Because the GNU/GPL sphere goes against the grain in balking authority from outside itself, it isn't the instinctive choice of anybody- it's giving up your power to something bigger than you. Not a person or authority, but a concept- but it's still giving up your power, to use the GPL. You have legal rights that you intentionally let go of when you use GPL, because legally you are allowed to be proprietary and take ownership of your code.
RMS may or may not have known that what he was creating in Free code would be collectively successful- in fact it's led to huge things, much grander than cooperation among non-Free independent developers (given that Linux is grander than POV-Ray ;) ). However, since it is collectively successful as a result of individual coders giving up some of their power to support the common interest, it makes sense to be interested in the reasons for this.

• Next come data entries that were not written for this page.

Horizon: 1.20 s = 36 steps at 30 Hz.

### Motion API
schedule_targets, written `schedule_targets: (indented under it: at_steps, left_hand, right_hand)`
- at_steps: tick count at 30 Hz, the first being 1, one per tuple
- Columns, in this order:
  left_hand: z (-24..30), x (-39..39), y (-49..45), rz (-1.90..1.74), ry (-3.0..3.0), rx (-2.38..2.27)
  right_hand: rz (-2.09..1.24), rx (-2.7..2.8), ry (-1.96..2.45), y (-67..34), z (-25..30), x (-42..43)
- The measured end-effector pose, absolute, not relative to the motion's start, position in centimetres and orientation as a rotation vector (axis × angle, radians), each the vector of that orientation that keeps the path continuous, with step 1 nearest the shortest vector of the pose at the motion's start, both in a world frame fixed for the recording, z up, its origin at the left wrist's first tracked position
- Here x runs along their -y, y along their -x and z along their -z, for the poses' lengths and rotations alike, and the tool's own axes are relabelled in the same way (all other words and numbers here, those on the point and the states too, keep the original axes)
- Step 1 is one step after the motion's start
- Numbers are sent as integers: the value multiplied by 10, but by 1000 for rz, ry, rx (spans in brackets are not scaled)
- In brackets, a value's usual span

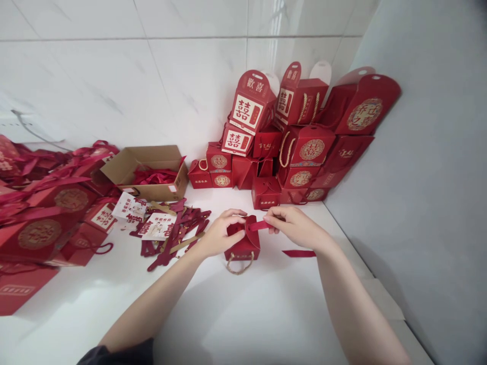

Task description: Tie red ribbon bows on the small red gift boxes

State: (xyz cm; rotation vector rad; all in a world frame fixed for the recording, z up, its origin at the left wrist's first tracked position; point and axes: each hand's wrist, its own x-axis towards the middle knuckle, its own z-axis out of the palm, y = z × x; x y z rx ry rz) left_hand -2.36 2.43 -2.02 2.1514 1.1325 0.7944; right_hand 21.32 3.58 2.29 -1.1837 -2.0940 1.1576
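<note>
A small red gift box (243, 248) with a beige rope handle (239, 270) hanging at its front stands on the white table. My left hand (224, 233) curls its fingers and thumb around the left side of the box's top flaps. Just right of the box, my right hand (283, 223) pinches a red ribbon (259, 225) between thumb and fingers. The ribbon runs from those fingertips to the top of the box; where it enters the flaps is too small to tell. Beneath my right forearm, a flat piece of red ribbon (299, 253) lies on the table.
Stacked red gift boxes (300, 152) stand behind, against the tiled wall. An open cardboard box (155, 191) holds red ribbons. Left of my hands lie dark red strips (182, 223) and printed white cards (158, 226). More ribboned red boxes (41, 230) crowd the far left. A grey wall (426, 177) borders the right.
</note>
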Motion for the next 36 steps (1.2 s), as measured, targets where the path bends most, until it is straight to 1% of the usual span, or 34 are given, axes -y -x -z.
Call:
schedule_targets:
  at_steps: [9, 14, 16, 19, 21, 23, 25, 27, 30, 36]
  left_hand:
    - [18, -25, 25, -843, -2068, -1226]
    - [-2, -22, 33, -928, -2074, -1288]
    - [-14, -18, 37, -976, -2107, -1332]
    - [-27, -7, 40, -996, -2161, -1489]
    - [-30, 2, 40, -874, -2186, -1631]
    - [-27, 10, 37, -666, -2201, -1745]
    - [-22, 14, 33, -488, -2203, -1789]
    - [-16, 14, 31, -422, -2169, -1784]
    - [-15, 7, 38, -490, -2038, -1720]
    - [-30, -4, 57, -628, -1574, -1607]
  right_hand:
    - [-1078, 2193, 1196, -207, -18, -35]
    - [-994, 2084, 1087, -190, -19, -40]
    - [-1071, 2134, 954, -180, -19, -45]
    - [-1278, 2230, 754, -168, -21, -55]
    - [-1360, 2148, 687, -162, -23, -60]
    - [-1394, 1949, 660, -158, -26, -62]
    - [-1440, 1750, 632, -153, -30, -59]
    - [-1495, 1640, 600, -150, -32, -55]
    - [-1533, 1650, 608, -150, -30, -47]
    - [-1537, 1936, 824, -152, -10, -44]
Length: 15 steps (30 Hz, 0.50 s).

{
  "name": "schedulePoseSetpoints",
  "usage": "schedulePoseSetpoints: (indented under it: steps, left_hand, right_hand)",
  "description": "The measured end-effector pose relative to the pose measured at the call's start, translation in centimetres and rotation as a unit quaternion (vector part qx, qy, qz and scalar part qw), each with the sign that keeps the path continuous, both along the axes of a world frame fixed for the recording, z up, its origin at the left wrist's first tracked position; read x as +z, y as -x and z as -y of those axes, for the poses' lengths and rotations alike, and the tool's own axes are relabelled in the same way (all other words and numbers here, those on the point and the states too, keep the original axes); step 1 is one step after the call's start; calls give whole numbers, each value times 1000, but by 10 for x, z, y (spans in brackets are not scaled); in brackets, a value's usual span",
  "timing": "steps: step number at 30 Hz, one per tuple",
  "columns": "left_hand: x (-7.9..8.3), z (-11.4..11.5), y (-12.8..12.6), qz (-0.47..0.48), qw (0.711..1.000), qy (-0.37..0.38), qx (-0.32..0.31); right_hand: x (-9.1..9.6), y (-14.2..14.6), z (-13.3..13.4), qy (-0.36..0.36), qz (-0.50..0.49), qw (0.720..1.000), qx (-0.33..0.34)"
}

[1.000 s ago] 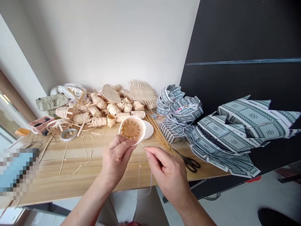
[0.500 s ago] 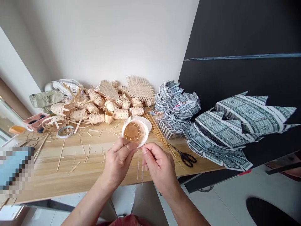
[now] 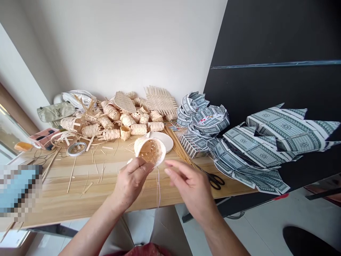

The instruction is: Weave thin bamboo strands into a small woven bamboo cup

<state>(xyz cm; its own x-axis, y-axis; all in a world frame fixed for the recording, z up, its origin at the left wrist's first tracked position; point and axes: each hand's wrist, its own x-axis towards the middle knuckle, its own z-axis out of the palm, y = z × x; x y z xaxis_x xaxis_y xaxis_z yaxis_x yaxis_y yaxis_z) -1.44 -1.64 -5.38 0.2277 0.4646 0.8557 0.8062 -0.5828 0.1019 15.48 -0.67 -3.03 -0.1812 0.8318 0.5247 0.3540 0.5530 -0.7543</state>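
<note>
Left hand (image 3: 131, 182) clamps a small woven basket (image 3: 149, 151), its open mouth tilted up toward the wearer; blurred right hand (image 3: 192, 188) hangs open and apart, a pale thread (image 3: 158, 188) dangling between.

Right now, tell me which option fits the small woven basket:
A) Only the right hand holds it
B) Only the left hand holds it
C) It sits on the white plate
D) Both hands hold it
B: the left hand holds the small woven basket, while the right hand is open in the air, apart from it.
</note>
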Motion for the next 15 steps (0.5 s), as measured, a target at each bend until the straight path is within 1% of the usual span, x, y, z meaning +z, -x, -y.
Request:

And it makes sense for RMS to be tireless, unbending, even maddening in his demands that people respect and understand this collective.
You only see him, the figurehead, loudly heading up this thing, and because you don't know better you see him as being in control. You see this guy as the leader, the one in charge.
The difference is, what he's leading, he has no real control over whatsoever- and he likes it that way. He can parade his ego all he wants and it won't do any harm because he HAS no authority over what he's supposedly leading.
Shouldn't you be reconsidering your hostility to the guy in light of the fact that he's not the boss of you, not the boss of Linux, not the boss of GNU, and not the boss of the GPL? You gotta make some allowances for the visionary type. Name one more socially acceptable person who's innovated something like the GPL universe, while not leaving a loophole for himself to direct and control it.